In order to do good work – in any realm really, but especially as a manager, where our day to day going-abouts have such tremendous influence on those around us – there is one thing above all other things that we must do, and we owe it not only to ourselves but to the team entrusted to us to do it well.
We have to root our work in love. We have to have passion.
We do not have to love everyone, nor do we have to love all things.
On the contrary, we actually shouldn’t… and attempting to do so is to live out a lie.
But we do have to find and focus on the thing or things that are tethered to our very beings; the things that make us want to get out of bed in the morning; the things that make the good fight feel easy; the things that we go to bat for without even thinking about it.

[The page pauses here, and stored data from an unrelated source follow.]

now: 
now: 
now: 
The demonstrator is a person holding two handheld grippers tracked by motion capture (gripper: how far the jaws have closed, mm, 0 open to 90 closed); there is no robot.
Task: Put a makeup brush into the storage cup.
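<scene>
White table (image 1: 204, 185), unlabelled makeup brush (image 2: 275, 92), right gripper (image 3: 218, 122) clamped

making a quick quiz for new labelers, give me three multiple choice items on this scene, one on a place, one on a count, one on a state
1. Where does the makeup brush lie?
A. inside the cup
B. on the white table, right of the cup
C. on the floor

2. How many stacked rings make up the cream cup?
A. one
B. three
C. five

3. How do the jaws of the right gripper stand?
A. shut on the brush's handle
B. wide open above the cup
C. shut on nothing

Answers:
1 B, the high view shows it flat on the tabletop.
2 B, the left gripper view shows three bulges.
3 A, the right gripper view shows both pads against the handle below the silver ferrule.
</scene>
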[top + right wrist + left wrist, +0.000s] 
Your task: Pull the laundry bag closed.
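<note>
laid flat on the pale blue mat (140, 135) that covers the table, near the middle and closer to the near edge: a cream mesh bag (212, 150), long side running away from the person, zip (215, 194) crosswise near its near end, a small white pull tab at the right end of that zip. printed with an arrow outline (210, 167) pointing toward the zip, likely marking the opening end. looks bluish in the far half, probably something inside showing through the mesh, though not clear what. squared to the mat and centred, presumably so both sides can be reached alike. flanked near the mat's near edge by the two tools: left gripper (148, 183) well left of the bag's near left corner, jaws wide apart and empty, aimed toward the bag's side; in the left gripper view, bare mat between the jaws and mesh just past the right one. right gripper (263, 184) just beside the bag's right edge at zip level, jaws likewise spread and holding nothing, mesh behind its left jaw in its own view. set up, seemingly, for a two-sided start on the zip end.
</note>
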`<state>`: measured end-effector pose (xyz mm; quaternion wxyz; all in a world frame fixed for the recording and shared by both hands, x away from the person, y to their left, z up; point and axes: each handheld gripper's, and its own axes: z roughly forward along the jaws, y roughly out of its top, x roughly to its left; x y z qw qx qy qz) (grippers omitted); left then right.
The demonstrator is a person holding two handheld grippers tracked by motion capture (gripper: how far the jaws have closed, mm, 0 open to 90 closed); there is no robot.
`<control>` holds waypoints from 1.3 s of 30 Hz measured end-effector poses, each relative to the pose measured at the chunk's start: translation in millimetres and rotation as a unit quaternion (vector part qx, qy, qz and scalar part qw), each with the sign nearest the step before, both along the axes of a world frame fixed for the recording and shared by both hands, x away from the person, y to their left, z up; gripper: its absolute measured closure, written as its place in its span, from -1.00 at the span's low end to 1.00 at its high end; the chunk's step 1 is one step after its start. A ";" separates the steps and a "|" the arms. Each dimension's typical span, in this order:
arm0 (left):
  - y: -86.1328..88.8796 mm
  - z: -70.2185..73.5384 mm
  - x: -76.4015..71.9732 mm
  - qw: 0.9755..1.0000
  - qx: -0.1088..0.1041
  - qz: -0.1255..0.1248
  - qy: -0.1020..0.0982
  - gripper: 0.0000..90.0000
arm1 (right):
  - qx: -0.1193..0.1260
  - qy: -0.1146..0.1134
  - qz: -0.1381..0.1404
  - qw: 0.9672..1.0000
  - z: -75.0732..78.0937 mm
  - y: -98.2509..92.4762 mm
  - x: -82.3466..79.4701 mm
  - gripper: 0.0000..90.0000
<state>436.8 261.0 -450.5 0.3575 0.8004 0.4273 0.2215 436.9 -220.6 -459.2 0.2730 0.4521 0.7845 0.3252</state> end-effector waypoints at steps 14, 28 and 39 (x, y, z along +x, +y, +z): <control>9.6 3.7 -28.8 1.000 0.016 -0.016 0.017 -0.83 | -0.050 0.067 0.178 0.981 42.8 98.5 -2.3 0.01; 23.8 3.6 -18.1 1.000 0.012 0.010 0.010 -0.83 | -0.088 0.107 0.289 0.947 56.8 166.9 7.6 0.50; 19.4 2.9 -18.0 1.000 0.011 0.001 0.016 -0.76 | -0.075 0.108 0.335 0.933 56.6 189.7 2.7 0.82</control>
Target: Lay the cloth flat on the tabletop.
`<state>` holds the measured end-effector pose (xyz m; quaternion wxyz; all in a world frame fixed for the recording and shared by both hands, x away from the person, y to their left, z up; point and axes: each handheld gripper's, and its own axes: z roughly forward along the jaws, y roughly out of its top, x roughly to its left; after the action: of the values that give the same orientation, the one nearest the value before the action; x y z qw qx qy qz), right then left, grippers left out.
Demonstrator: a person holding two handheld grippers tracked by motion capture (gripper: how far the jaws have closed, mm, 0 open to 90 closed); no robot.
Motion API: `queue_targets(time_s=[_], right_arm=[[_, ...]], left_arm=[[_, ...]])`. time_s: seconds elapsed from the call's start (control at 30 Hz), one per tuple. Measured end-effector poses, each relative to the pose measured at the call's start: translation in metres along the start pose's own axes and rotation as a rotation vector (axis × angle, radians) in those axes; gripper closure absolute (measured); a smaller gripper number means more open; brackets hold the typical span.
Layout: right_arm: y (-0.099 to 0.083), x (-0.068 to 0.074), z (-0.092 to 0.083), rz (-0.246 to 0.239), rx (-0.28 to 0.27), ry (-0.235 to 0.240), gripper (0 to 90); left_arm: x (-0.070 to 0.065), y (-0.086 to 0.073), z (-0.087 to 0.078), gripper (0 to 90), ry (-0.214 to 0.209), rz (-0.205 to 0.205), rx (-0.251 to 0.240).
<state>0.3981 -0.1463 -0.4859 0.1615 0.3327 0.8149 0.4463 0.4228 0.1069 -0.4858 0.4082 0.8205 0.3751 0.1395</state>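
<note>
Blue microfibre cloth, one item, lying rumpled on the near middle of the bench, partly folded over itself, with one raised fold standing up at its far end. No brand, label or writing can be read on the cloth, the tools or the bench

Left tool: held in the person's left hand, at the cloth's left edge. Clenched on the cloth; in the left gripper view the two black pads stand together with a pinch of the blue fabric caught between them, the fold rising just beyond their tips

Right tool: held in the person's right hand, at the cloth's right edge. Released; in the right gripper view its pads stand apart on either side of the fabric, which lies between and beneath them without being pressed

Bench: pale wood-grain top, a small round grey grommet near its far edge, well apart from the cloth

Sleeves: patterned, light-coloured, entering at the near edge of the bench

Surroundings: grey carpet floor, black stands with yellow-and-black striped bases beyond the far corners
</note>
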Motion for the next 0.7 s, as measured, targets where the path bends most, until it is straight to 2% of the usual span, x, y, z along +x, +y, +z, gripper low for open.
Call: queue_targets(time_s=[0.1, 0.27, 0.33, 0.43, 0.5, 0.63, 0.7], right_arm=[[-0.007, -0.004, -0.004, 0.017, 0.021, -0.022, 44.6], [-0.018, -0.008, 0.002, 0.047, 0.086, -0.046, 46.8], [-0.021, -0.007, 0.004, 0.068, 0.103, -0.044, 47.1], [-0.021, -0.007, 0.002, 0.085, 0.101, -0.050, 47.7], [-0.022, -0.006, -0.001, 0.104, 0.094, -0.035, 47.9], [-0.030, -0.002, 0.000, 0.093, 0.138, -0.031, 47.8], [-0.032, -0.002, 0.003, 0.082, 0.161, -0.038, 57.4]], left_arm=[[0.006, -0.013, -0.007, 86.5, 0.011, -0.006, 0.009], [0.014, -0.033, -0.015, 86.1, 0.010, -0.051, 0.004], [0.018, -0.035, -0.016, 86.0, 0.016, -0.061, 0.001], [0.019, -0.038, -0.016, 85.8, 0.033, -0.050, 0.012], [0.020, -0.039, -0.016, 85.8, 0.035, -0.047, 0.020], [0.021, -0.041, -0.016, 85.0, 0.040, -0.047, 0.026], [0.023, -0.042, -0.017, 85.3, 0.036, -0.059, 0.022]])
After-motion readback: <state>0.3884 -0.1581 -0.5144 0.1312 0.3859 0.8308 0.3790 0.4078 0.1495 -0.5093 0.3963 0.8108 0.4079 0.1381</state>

While the specifics here can vary, it really comes down to two directions of focus, and a great managers can fall into one of these two realms:
You either love the product,
or you love the people who do.
Ideally, we are impassioned – deeply – by the pursuit and delivery of whatever is on the horizon; whatever the team is driving against, whether it is the design and development of new product or its next release; improvements in performance or innovations in design.

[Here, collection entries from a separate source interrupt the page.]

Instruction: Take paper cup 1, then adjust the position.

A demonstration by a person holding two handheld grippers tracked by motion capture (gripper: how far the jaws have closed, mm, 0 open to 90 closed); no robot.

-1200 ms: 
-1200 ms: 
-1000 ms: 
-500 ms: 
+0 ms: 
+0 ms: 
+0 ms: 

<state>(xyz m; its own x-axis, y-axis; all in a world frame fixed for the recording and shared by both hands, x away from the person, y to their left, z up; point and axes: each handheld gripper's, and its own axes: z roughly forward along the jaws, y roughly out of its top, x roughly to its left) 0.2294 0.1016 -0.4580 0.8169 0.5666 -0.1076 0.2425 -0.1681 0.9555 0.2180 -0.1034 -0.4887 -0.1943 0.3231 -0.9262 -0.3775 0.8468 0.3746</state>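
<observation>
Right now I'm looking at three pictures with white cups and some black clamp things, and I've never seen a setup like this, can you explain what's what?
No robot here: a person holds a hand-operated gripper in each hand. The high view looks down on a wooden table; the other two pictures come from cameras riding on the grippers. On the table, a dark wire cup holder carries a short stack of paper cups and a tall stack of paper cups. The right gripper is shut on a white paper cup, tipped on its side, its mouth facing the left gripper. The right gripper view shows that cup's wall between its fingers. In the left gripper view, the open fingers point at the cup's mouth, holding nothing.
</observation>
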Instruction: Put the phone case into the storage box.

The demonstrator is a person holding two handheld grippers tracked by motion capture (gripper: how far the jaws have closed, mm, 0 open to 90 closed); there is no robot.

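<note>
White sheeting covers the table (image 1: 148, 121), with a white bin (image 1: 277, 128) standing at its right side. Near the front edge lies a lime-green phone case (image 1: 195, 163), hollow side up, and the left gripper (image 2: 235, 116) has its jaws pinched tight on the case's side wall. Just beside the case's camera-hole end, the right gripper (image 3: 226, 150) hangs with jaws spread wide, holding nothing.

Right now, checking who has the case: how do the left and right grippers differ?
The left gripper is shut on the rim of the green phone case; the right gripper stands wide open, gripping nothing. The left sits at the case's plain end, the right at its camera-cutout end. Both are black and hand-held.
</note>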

But if we don’t love the product – if perhaps we work in a corporate or consulting environment, where this product is something that is not ours and we’re not sure it excites us at our core – then we still must operate with genuine love for something. And if it’s not for the product, then this love should instead be for the people – the team, the client, the customer.

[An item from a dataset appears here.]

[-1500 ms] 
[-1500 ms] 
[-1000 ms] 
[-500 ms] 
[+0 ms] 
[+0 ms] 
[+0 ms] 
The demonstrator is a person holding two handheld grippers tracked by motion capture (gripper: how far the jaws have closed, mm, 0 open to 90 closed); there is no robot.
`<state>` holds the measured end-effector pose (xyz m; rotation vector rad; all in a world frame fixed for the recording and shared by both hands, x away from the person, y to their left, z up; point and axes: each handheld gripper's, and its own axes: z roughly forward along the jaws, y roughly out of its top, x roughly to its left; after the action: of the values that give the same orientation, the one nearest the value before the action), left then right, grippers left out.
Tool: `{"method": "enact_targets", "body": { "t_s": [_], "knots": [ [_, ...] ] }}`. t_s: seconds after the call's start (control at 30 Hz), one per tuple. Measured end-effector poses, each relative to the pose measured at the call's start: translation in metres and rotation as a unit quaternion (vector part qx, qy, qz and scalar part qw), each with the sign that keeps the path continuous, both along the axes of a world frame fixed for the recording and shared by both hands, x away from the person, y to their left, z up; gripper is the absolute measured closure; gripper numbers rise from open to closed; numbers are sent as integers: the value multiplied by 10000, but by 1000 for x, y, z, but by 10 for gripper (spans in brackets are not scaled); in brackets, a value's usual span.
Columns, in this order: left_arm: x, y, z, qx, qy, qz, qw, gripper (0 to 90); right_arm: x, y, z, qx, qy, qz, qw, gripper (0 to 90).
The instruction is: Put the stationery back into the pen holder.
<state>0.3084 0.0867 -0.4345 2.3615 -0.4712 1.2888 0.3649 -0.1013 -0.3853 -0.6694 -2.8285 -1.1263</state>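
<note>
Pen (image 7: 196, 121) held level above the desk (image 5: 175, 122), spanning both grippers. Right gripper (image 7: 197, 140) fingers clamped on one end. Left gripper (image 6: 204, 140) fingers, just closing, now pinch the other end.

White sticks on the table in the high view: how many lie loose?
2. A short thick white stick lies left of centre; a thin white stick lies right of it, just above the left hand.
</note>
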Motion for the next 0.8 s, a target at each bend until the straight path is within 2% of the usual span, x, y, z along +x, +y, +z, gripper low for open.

But even if we care more about the people than we do the product, we have to assume that they care about it. And the more it matters to them, the more their wellbeing should matter to us. This means that we are considerate of their work streams, their suggestions, their investment. And most importantly, if nothing else, we can’t go around recklessly ripping the rug out from underneath a team that cares deeply about a product or project simply because we don’t feel the same.
If we can’t find a way love in either regard – can’t find a way to care passionately about the product or the people – then, frankly, we shouldn’t be managing either one.
As managers, it’s best if we feel passionate about what the team is driving toward. That we love the product, the project, or the goal.
But if nothing else, we must at least love the team.